Expected Behavior
The JTokkitTokenCountEstimator should be improved to more accurately handle binary data (byte[]) within multimodal prompts. Currently, it simply adds the byte array's length to the token count, but most large language models (LLMs) process binary data by tokenizing a Base64-encoded string representation of it. Therefore, the estimation logic should reflect this process.
Current Behavior
Currently, the JTokkitTokenCountEstimator processes binary data (byte[]) in multimodal prompts by adding binaryData.length directly to the token count. As noted in the code's own comment, // This is likely incorrect.

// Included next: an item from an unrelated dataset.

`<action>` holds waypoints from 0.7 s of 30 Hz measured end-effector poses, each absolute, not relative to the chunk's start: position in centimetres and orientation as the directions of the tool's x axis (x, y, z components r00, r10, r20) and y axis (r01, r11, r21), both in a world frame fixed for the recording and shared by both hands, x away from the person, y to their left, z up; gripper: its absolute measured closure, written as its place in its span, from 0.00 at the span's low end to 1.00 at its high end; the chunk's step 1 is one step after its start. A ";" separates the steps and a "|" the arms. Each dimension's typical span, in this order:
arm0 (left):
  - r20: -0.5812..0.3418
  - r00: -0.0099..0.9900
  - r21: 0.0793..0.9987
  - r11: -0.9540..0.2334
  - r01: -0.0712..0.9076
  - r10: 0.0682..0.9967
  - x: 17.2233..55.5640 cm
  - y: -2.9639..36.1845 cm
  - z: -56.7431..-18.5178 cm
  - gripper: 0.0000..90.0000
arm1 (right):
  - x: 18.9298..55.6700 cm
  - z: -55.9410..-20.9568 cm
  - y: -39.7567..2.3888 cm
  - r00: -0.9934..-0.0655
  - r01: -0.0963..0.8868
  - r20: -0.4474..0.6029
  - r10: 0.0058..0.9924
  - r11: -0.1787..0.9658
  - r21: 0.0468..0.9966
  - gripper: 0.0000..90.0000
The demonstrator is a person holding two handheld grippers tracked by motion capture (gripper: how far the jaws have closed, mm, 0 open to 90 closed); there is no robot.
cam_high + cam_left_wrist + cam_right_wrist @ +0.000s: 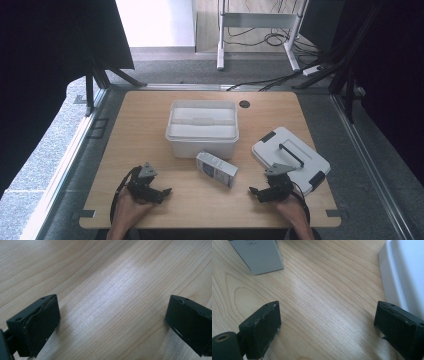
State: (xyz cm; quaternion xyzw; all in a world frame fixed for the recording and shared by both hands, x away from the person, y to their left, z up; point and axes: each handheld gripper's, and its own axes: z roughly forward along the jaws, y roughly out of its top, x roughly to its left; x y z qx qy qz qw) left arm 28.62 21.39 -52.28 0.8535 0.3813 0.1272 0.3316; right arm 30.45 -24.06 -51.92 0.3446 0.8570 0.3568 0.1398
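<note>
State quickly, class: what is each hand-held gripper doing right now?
Left hand-held gripper: open, holding nothing, above bare table.
Right hand-held gripper: open, holding nothing.

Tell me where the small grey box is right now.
In the high view, the small grey box lies mid-table, just in front of the white bin, left of the lid.

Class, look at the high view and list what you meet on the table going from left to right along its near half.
left gripper → small grey box → right gripper → white lid with black handle
</note>
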 end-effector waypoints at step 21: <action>-0.036 0.677 0.663 -0.490 0.567 0.735 28.6 21.4 -52.3 0.00 | 30.7 -47.7 -22.4 -0.789 0.483 0.039 0.613 0.580 0.655 0.14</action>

, this approach is inaccurate.
Most LLMs tokenize binary data after it has been encoded into a Base64 string. Base64 encoding increases the original data's size by approximately 33%, so the current logic significantly underestimates the actual number of tokens consumed by the model. This leads to errors in estimating API usage and costs.
Proposed Code Example
// After the proposed improvement
else if (media.getData() instanceof byte[] binaryData) {
// Convert the byte array to a Base64 string for token estimation
String base64Data = Base64.getEncoder().encodeToString(binaryData);
tokenCount += this.estimate(base64Data);
}
Context
Problem: The current JTokkitTokenCountEstimator underestimates the token count for binary data like image files, resulting in a large discrepancy between estimated and actual API costs.
Objective: The goal is to enhance the JTokkitTokenCountEstimator to provide a more accurate token estimate for binary data, which would help developers manage API costs more reliably.